Data excerpt:
"""
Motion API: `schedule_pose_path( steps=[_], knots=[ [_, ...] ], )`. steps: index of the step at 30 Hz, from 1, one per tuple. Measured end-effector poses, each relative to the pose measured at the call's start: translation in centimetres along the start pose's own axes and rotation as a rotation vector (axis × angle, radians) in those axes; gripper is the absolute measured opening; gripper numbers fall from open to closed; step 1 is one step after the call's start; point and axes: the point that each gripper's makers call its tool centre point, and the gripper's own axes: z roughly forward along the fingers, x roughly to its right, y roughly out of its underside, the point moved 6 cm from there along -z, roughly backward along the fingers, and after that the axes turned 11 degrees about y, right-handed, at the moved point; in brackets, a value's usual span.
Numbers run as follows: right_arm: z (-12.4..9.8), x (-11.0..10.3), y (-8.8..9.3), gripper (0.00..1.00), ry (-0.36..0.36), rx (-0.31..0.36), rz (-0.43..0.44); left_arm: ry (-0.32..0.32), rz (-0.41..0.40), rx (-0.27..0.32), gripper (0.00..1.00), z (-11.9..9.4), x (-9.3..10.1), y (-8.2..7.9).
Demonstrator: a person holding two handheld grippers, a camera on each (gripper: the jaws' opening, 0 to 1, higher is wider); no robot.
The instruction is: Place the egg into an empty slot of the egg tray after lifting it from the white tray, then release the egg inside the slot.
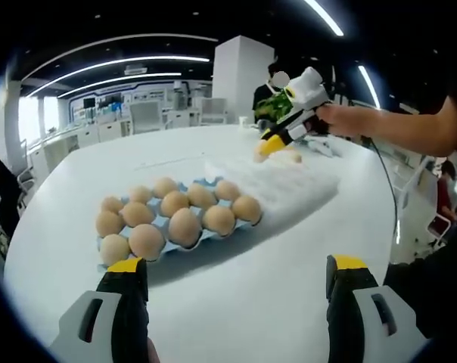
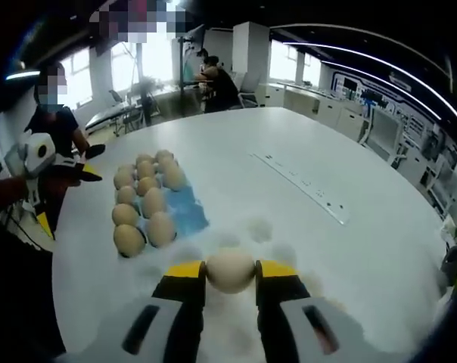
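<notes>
With the right tongs point(image 2: 230, 274) clamped on the pale tan egg point(image 2: 230, 271) just over the white foam tray point(image 2: 247, 231), I'd lift straight up, keep the squeeze light, then carry toward the blue moulded egg tray point(image 2: 187, 208). Free blue slots show on its side nearest the white tray. Left tongs point(image 1: 236, 274) gape wide, holding nothing, above the round white surface point(image 1: 289, 249) near the egg tray.
</notes>
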Motion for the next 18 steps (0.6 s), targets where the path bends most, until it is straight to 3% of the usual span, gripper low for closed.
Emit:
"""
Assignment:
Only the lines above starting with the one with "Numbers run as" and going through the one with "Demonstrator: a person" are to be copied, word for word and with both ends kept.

Response:
Numbers run as follows: right_arm: z (-12.4..9.8), x (-11.0..10.3), y (-8.8..9.3), gripper (0.00..1.00), ry (-0.36..0.36), rx (-0.31..0.36), rz (-0.43..0.44); left_arm: ry (-0.32..0.32), rz (-0.41..0.40), rx (-0.27..0.32), gripper (0.00..1.00), z (-11.9..9.4), x (-9.3..10.1), y (-8.2..7.9).
Demonstrator: a person holding two handheld grippers, a camera on each (gripper: the jaws' opening, 0 to 1, higher is wider); no robot.

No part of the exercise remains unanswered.